Munich Airport
Full Title: Munich Airport
Author / Editor: Greg Baxter
Publisher: Hachette Audio, 2015
Review © Metapsychology Vol. 19, No. 12
Reviewer: Christian Perring
This novel of emotional distance and alienation has a son and father visiting Germany. They are flying back the body of Myriam, who has died of malnutrition. She was their sister and daughter. The narrator’s father is frail but strong enough to have strong ideas about how to carry out the removal of the body back to the USA. Unfortunately, the German authorities take their time, and the father and son have to spend time together while they wait. They are accompanied by Trish, who works at the American Consulate. They rent a place to live, rent a car, and explore the local area. So they encounter some characters and get to know each other a little. But mostly they confront their own loneliness. This is a family that hardly knows each other: the last time the narrator saw his family was 6 years ago. The father is retired, and the son lives in London. He is divorced and lives alone. He has no real friends and there’s nothing that sustains him or gives his life some direction apart from its own momentum. He isn’t self-destructive like Myriam was, but her early death makes as much sense as his life.
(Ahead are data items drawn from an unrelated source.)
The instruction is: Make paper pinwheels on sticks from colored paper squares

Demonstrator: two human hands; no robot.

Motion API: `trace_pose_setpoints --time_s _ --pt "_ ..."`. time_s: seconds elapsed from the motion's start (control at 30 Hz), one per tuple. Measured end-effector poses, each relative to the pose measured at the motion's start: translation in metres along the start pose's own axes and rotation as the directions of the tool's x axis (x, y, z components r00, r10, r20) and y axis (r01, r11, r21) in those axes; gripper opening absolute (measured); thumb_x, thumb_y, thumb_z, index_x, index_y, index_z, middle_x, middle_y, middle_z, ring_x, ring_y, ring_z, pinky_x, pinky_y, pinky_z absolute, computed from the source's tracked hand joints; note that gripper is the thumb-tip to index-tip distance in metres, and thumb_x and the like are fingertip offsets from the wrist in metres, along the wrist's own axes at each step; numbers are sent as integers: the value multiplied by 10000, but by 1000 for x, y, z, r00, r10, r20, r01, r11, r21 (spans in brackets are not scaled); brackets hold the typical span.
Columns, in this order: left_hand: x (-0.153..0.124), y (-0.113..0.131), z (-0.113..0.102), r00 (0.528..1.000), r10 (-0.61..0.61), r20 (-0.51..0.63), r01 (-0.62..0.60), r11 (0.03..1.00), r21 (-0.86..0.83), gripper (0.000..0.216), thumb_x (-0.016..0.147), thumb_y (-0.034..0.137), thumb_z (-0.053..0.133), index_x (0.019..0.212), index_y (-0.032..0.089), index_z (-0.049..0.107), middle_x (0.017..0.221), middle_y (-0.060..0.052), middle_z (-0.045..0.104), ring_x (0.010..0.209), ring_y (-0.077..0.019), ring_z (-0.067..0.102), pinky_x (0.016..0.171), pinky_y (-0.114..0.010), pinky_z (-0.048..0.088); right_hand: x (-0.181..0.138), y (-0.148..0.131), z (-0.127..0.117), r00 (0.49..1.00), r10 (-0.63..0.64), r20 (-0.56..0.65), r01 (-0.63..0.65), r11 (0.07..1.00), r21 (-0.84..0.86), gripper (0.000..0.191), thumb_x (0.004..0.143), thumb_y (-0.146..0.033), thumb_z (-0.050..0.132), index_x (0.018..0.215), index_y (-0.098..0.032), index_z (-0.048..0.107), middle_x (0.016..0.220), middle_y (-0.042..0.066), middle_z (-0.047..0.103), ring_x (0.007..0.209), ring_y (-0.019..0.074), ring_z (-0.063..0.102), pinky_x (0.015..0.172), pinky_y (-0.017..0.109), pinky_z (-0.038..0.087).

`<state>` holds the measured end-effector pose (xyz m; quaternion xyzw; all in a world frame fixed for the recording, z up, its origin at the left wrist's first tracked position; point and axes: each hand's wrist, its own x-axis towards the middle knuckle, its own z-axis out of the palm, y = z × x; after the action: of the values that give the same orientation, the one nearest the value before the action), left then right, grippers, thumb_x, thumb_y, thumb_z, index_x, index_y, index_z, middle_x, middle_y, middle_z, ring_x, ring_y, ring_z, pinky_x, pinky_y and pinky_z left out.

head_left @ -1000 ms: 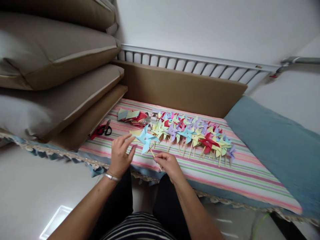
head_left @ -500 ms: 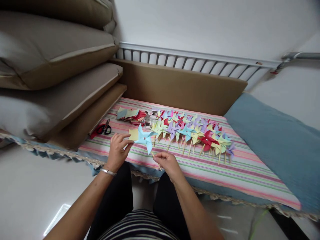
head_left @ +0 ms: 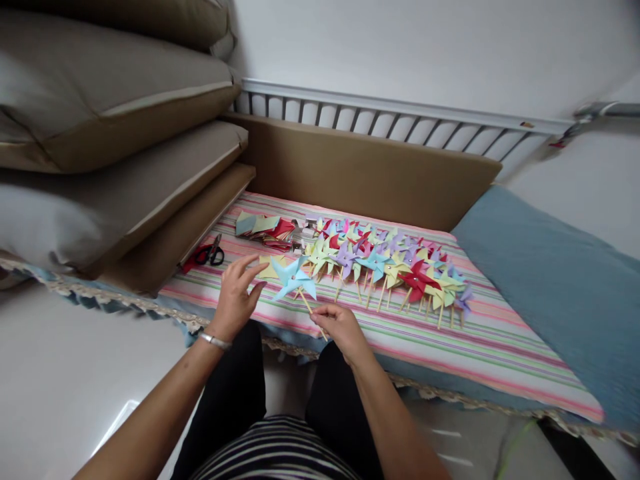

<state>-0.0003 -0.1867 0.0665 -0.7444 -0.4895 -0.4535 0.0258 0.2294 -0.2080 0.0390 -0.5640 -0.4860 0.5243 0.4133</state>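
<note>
My right hand (head_left: 339,325) pinches the wooden stick of a light blue paper pinwheel (head_left: 293,278), holding it over the striped cloth (head_left: 480,340). My left hand (head_left: 237,294) hovers just left of the pinwheel with fingers spread apart, fingertips close to a blade and holding nothing. A yellow paper square (head_left: 269,267) lies under the pinwheel's left side. A long row of finished pinwheels (head_left: 385,263) in several colours lies on the cloth beyond my hands.
A stack of coloured paper squares (head_left: 264,230) sits at the left end of the row. Red-handled scissors (head_left: 206,255) lie by brown cushions (head_left: 125,167) stacked on the left. A brown board (head_left: 370,173) stands behind; a blue blanket (head_left: 555,287) lies right.
The pinwheel's blades have turned between frames. My left hand went from pinching a blade tip half a second ago to open fingers beside it. My right hand kept hold of the stick.
</note>
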Motion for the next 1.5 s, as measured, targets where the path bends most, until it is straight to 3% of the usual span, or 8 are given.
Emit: trace_pose_setpoints --time_s 0.17,0.37,0.6,0.9,1.17,1.27,1.37,1.5 --pt "23 -19 -4 975 113 192 -116 993 5 257 745 202 638 994 263 644 1384 -69 426 1316 -284 296 1017 -514 309 -4 -3 0 999 -35 24 37 995 -89 205 583 -345 694 651 -153 672 482 -23 529 462 97 427 472 236 331" --pt "29 -19 -1 929 132 346 -75 982 -173 173 672 287 724 817 216 661 1351 -94 461 1313 -282 305 1039 -508 295 -7 -6 -4 996 -26 89 37 992 -124 202 607 -343 690 667 -151 679 522 -9 582 487 107 467 491 230 338" --pt "28 -22 6 929 114 353 -2 953 -303 109 664 269 730 743 215 678 1289 -99 523 1260 -277 384 1028 -514 306 -7 -9 -6 992 -15 124 30 993 -118 172 619 -317 687 674 -154 675 553 -8 602 510 109 485 514 227 340" --pt "26 -15 5 937 71 342 48 943 -328 62 657 203 730 659 211 669 1194 -90 600 1164 -259 495 979 -493 369 -12 -16 -4 990 -20 139 39 989 -139 167 625 -317 671 660 -153 678 527 -9 591 506 116 491 521 233 351" --pt "30 -18 -20 951 -38 306 140 937 -320 206 765 344 624 921 211 645 1276 -114 539 1181 -240 498 984 -434 401 -7 -10 -12 995 -27 101 44 986 -163 173 614 -319 654 640 -148 664 564 9 604 520 130 512 523 250 368" --pt "2 -34 -17 952 -154 266 221 945 -240 247 793 385 571 983 236 623 1217 -86 592 1118 -235 553 957 -413 438 3 7 -23 996 -77 -33 71 987 -144 179 586 -328 665 621 -152 660 535 -4 578 487 114 476 496 245 353" --pt "-59 -55 6 938 -251 239 284 952 -118 291 799 413 534 1035 259 608 1098 -67 661 1042 -239 602 914 -407 476 13 33 -39 976 -93 -196 91 996 -19 220 550 -367 683 603 -162 626 493 -19 547 442 99 434 452 234 330" --pt "-143 -88 33 924 -175 339 157 984 82 297 723 455 576 946 281 666 1133 -52 654 1086 -301 575 930 -476 456 19 67 -60 913 -85 -400 134 986 97 336 604 -486 625 709 -175 557 540 -16 576 392 89 433 420 228 339"
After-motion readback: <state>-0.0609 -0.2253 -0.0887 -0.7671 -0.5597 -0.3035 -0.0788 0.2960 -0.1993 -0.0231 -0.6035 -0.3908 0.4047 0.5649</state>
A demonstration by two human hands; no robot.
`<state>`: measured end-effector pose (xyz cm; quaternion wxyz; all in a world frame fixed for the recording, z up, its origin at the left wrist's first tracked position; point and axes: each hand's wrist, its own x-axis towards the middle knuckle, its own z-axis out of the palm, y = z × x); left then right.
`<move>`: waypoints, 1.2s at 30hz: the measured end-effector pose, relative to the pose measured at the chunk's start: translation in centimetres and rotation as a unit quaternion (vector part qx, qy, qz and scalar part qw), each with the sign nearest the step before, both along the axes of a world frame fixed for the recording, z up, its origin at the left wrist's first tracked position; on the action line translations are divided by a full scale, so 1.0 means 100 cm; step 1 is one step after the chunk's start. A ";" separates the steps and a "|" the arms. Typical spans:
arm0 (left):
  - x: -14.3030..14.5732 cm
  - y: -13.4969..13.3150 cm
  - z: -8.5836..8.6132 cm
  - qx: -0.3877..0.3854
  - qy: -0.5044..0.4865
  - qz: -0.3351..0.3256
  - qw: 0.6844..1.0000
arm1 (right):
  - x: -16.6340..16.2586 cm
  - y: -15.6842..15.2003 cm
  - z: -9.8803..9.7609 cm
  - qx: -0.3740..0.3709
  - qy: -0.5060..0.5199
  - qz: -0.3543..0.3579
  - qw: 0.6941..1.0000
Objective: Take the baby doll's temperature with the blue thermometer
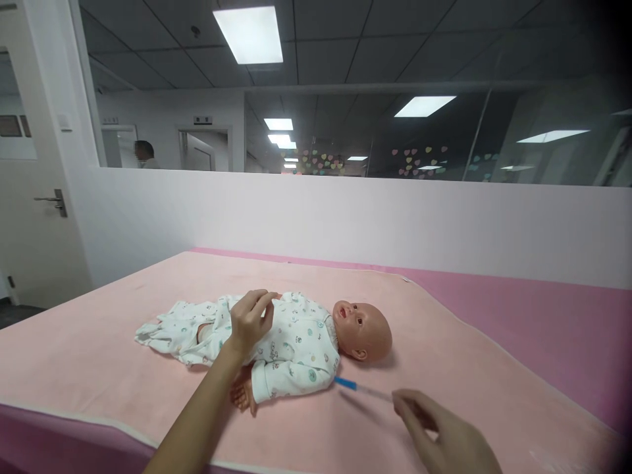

Their father was an academic, and he wrote a scholarly volume on history, but his “popular” book on the Middle Ages was a failure.
Munich Airport is an unusual novel, literary and bleak, showing a dispersed family, gathered together for a death, passing time in the airport. The narrator doesn’t seem to feel much loss at his sister’s death, but he is anxious and has strong reactions to the world. He enjoys beautiful people and he remembers that his mother, now dead, was beautiful. He finds many of the Germans he meets absurd. He has achieved success in his life, and although he had some problems with alcohol, he has managed to change his behavior and he works out at the gym to keep himself in shape. He listens to classical music, Glenn Gould performing Bach, while he works out. So he has plenty of interests and enthusiasms, but they seem shallow and amount nothing. It’s a story of the banality and senselessness of the modern world.
Not many readers will rush to join this world of lack of connection, where desperation is mostly unspoken but close to the surface. But Munich Airport is distinctive in setting out this world with some force.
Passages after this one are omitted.